Arthur would have enthusiastically embraced the concept, I'm certain. It's all that's missing from the arrangements, and I was then, as I am now, an accomplished timpanist, so why didn't I suggest it at the time? If I thought of it at all, it was only in passing. Subconsciously, I guess I was thinking in terms of not complicating the issue. So, much to my regret, there are no timpani on Forever Changes.

Is it too late for an overdub?

Posted: Sat Jul 16, 2011 11:56 pm
by jim4371
You could certainly record the parts and then have us overdub them on the album :lol:

turning back time

Posted: Sun Jul 17, 2011 2:12 am
by MichaelStuart-Ware
I'll be moving back down to L.A. in a month. Now if I could only lay my hands on some timpani... :-)

Re: turning back time

Posted: Sun Jul 17, 2011 5:33 am
by jim4371
MichaelStuart-Ware wrote:I'll be moving back down to L.A. in a month. Now if I could only lay my hands on some timpani... :-)
not outside of the realm of possibility then..

Posted: Mon Jul 18, 2011 1:25 am
by silentseason
That is a concept I had never considered, but certainly makes sense given the orchestral concept of FC.

I can hear where they might fit in on 'House is not a Motel' and 'Red Telephone'.
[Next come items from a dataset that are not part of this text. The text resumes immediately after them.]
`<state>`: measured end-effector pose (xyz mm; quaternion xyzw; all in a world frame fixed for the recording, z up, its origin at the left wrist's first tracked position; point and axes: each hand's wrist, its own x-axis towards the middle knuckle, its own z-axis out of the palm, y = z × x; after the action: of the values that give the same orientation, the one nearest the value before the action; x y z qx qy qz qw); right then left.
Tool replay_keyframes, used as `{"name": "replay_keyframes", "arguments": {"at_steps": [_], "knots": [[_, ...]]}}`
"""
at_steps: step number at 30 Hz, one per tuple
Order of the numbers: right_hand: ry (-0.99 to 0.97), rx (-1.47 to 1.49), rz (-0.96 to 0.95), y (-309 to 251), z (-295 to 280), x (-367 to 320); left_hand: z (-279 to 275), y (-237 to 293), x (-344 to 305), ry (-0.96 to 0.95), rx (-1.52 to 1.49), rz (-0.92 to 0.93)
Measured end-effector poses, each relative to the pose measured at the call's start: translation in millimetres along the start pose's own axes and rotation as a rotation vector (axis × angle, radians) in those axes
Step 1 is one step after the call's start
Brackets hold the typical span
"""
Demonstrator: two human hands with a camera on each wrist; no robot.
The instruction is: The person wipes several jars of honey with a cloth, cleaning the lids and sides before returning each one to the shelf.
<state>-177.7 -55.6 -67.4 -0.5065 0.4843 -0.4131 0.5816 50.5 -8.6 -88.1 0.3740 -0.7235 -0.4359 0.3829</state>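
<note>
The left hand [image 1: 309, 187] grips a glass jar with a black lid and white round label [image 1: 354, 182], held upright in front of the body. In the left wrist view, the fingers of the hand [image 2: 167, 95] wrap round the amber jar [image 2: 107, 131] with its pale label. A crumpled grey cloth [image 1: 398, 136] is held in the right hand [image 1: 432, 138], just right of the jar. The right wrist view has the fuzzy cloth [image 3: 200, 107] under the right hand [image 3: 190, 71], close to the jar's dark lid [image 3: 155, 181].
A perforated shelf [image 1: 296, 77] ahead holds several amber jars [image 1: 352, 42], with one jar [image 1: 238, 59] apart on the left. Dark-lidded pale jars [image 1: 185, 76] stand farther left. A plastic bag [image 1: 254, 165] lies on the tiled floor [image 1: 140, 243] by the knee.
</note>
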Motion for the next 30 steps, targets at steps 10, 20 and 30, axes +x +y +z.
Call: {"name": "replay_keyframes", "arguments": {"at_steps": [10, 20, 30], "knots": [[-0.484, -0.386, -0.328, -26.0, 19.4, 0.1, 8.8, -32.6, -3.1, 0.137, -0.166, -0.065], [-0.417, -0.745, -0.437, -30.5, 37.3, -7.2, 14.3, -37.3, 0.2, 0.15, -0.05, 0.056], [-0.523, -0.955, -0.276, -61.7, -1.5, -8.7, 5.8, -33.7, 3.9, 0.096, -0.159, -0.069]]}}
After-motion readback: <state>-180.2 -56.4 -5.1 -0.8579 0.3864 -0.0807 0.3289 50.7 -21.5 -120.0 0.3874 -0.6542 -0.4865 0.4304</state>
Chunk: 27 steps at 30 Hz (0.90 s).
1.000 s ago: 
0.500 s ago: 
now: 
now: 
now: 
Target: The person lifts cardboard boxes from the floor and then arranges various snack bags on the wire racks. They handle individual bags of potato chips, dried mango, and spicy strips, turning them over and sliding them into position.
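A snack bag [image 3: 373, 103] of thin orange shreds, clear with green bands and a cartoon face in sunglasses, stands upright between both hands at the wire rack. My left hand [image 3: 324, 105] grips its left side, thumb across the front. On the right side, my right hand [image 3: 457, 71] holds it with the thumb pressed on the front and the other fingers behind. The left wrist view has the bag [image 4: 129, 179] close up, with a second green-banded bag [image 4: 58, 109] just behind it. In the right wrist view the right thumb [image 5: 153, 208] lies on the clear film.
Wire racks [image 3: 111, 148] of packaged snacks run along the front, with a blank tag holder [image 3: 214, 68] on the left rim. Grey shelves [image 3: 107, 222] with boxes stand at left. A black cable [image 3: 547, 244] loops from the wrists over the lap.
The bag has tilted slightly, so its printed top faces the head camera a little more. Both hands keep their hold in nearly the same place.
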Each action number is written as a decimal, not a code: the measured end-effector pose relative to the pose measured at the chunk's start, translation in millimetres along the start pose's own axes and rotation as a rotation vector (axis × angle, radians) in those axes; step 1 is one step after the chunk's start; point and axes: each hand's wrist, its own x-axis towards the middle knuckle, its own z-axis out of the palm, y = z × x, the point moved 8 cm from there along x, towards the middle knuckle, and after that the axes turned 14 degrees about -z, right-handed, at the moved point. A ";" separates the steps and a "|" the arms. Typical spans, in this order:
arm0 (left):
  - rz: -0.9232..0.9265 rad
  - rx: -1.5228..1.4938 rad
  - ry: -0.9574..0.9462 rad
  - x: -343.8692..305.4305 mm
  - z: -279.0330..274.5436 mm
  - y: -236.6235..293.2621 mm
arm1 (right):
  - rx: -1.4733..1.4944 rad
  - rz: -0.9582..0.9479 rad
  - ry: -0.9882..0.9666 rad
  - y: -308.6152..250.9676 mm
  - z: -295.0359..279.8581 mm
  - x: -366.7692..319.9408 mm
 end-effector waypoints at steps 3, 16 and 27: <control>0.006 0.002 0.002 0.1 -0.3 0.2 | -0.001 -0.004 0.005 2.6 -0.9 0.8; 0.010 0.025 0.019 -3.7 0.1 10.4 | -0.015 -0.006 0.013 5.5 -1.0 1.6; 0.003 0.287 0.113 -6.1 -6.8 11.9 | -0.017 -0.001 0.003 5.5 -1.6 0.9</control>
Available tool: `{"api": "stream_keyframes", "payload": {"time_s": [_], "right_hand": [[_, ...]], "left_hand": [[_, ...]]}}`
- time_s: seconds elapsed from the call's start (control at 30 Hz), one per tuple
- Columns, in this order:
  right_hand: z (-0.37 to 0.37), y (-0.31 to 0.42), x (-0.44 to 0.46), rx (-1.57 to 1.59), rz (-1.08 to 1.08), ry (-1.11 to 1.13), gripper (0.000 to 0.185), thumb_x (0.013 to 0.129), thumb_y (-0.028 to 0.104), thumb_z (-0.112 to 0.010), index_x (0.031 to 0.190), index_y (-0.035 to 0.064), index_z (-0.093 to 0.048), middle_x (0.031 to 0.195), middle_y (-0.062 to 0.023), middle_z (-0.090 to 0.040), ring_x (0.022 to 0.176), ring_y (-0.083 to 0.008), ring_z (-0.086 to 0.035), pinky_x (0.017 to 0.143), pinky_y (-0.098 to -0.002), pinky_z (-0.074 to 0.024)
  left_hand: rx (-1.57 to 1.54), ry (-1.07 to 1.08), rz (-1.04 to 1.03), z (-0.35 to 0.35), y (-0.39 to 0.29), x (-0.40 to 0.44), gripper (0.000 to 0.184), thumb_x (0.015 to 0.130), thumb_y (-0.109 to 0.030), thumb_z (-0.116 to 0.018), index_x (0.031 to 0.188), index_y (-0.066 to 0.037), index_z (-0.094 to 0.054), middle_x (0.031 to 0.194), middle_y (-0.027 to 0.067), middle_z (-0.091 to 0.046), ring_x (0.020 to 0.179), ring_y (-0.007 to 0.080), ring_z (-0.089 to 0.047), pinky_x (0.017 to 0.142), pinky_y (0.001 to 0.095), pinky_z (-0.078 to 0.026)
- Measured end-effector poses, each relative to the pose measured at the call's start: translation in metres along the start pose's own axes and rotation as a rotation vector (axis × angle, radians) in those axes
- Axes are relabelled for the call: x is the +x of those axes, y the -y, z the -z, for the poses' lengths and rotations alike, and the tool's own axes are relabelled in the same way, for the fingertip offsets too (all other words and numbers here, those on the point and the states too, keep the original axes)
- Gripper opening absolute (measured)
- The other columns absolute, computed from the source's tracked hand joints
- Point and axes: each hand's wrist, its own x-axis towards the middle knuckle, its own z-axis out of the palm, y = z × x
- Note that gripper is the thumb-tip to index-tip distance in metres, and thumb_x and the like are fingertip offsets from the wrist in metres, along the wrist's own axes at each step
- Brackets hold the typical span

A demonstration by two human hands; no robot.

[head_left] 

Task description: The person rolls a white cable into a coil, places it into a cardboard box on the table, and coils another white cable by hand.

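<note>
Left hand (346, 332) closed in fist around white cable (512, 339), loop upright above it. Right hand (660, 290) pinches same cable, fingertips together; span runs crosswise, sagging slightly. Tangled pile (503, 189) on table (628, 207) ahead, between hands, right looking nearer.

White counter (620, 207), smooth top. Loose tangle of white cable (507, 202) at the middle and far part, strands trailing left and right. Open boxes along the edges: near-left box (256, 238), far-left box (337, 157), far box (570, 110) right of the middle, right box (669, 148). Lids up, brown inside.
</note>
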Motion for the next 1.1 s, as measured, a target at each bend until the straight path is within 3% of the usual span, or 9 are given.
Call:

What songs would you hear them on, and would you have recorded them with the rest of the band or when the string and horn sections were brought in after you all had laid down the basic tracks?

timpani

Posted: Tue Jul 19, 2011 11:16 pm
by MichaelStuart-Ware
The rule of thumb that I made up is, "Wherever there are strings, there can be timpani," because timpani are an integral part of every symphony orchestra and are usually written in to add dramatic power between phrases and punctuation during the body of the piece.

In a work as groundbreaking as Forever Changes, however, timpani could have been used in ways not typical to the traditional and would have been bound only by the limits of our imagination.

I probably would have played those parts along with the horns and strings.

Woulda, coulda, shoulda. Or, if it ain't broke, don't fix it?